**PROBLEM DETAILS**
Only the number is wanted: how many lines of the data contain "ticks"?

**COLLECTED DATA**

..............................

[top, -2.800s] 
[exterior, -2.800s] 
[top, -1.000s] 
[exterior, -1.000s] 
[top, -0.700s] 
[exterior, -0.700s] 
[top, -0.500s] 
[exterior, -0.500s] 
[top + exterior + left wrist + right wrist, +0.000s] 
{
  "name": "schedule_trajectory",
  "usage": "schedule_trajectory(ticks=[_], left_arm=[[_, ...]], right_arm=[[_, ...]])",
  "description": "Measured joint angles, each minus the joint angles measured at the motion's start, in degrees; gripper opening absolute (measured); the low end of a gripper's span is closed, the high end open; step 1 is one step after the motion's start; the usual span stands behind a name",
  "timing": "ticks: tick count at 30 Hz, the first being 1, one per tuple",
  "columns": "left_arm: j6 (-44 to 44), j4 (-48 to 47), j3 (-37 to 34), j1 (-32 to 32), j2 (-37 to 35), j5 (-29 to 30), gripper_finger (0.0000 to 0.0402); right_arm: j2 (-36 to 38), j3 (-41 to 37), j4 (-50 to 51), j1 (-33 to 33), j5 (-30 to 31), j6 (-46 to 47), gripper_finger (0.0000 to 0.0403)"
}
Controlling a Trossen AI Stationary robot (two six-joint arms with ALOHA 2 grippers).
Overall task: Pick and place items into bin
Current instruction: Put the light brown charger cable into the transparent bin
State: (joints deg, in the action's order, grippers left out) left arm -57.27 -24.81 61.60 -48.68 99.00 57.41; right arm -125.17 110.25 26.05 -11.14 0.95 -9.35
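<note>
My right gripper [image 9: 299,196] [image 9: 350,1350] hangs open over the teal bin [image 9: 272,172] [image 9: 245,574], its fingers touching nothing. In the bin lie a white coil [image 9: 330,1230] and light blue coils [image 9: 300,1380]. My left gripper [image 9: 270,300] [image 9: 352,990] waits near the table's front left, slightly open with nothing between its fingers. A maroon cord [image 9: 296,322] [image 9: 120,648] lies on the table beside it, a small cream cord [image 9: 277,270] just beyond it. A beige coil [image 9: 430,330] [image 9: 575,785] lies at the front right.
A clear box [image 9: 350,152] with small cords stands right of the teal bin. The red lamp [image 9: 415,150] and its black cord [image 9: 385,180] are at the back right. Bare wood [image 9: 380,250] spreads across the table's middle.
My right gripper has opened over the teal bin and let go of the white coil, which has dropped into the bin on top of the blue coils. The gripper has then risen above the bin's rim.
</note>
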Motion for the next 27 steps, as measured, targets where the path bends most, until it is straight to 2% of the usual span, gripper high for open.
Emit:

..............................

**EXERCISE RESPONSE**
2